Negoziati USA-Russia: nonostante la Casa Bianca affermi il contrario, Washington sta cedendo su tutta la linea

La delegazione statunitense guidata dal Segretario di Stato Rubio ha concluso i colloqui di Riad con una serie di concessioni unilaterali al Cremlino, senza ottenere nulla di concreto in cambio.

Negoziati USA-Russia: nonostante la Casa Bianca affermi il contrario, Washington sta cedendo su tutta la linea

La recente tornata di negoziati tra Stati Uniti e Russia nella capitale saudita ha evidenziato una drastica inversione della politica estera americana, con Washington che ha ceduto praticamente su tutti i fronti alle richieste di Mosca senza ottenere alcuna concessione in cambio.

Una delegazione inesperta contro veterani della diplomazia

Il confronto a Riad ha visto da un lato il Ministro degli Esteri russo Lavrov e il consigliere presidenziale Ushakov, con oltre 30 anni di esperienza diplomatica, dall'altro una delegazione americana guidata dal Segretario di Stato Marco Rubio, il Consigliere per la Sicurezza Nazionale Mike Uoltz e l'inviato speciale Steve Uitkoff, tutti in carica da meno di un mese.
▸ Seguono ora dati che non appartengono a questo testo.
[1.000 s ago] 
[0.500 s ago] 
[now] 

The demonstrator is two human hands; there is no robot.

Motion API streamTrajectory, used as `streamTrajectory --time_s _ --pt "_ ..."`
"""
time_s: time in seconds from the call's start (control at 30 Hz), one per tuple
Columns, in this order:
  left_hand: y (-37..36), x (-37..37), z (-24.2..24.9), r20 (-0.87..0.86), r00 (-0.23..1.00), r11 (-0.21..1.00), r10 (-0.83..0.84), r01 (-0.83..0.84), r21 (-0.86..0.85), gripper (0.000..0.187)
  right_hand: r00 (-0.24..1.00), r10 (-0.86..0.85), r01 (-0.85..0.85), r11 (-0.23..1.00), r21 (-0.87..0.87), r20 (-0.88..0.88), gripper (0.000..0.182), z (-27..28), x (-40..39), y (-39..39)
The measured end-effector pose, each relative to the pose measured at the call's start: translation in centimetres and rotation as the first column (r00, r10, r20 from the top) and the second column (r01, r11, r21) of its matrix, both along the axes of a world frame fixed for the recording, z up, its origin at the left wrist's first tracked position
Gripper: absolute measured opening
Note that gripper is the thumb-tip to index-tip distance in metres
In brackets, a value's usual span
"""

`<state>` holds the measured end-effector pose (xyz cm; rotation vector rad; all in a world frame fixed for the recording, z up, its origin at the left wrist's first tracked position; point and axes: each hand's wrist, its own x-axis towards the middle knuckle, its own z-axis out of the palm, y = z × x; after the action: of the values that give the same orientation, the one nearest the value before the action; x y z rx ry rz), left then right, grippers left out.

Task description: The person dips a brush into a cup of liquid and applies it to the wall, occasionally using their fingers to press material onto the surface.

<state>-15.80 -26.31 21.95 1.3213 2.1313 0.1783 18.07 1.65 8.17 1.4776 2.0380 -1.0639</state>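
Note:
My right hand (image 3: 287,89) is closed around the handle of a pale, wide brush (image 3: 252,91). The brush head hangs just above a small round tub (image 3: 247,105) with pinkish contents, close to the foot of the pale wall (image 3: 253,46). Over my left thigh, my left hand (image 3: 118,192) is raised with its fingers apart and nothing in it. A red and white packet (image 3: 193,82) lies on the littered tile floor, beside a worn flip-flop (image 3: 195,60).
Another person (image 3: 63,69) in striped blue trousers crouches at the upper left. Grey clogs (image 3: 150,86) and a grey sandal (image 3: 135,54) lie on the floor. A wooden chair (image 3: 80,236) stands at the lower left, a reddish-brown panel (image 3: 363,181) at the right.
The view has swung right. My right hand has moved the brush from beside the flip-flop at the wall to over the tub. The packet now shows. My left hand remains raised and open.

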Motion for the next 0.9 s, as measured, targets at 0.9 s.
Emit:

Come ha sottolineato Brett Bruen, ex consigliere dell'amministrazione Obama, i colloqui si sono trasformati in "un'ora di dilettantismo".

L'amministrazione Trump ha, infatti, offerto una serie di concessioni senza precedenti:

  • Riabilitazione diplomatica completa del Cremlino
  • Disponibilità a rimuovere le sanzioni economiche
  • Promessa di investimenti americani nel settore petrolifero russo e nello sviluppo dell'Artico
  • Accettazione della posizione russa sull'esclusione dell'Ucraina dalla NATO
  • Riconoscimento implicito delle pretese territoriali russe

In cambio, Mosca non ha fatto alcuna promessa pubblica di concessioni reciproche. Secondo fonti dell'intelligence occidentale, il Cremlino mantiene, anzi, inalterato l'obiettivo di un controllo totale sull'Ucraina e considera i negoziati come una pausa tattica vantaggiosa.

Rottura con l'Europa

La strategia dell'amministrazione Trump ha provocato una frattura nelle relazioni transatlantiche, un altro degli obiettivi principali del Cremlino.

Il vicepresidente JD Vance, durante la Conferenza sulla Sicurezza di Monaco, ha pubblicamente sminuito il ruolo dell'Europa, rifiutando l'incontro con il cancelliere tedesco Scholz e preferendo dialogare con l'ultradestra dell'AfD.

Questa mossa segna un abbandono della dottrina della sicurezza euro-atlantica indivisibile, pietra angolare della politica estera americana degli ultimi 80 anni.

La questione cinese

Neppure l'apparente obiettivo di isolare la Cina attraverso un riavvicinamento con la Russia appare realistico. Nel 2024, Pechino rappresenta, infatti, il 35% dell'interscambio commerciale russo, con il 31% delle esportazioni e il 39% delle importazioni.

Gli Stati Uniti, che storicamente non hanno mai superato il 4% dell'interscambio con Mosca, difficilmente potranno offrire alternative credibili all'integrazione economica russo-cinese.

Conseguenze strategiche

L'approccio dell'amministrazione Trump sembra minare decenni di politica estera americana, basata sul consenso bipartisan e sull'alleanza tra i Paesi transatlantici.

Secondo quanto affermato da Kori Shacke, ex consigliera del presidente George W. Bush la svolta di Trump "legittima l'aggressione russa per creare sfere d'influenza", aprendo un pericoloso precedente nelle relazioni internazionali.

La strategia negoziale americana, fondata su minacce poco credibili e promesse difficilmente realizzabili, ha permesso finora a Mosca di ottenere vantaggi significativi senza cedere concessioni.

Se non si attueranno cambiamenti radicali prima del raggiungimento di un accordo finale, il risultato sarà inevitabilmente quello di mettere in seria discussione la capacità degli Stati Uniti di difendere i propri alleati, con un unico vincitore inequivocabile di tutta questa partita: Vladimir Putin.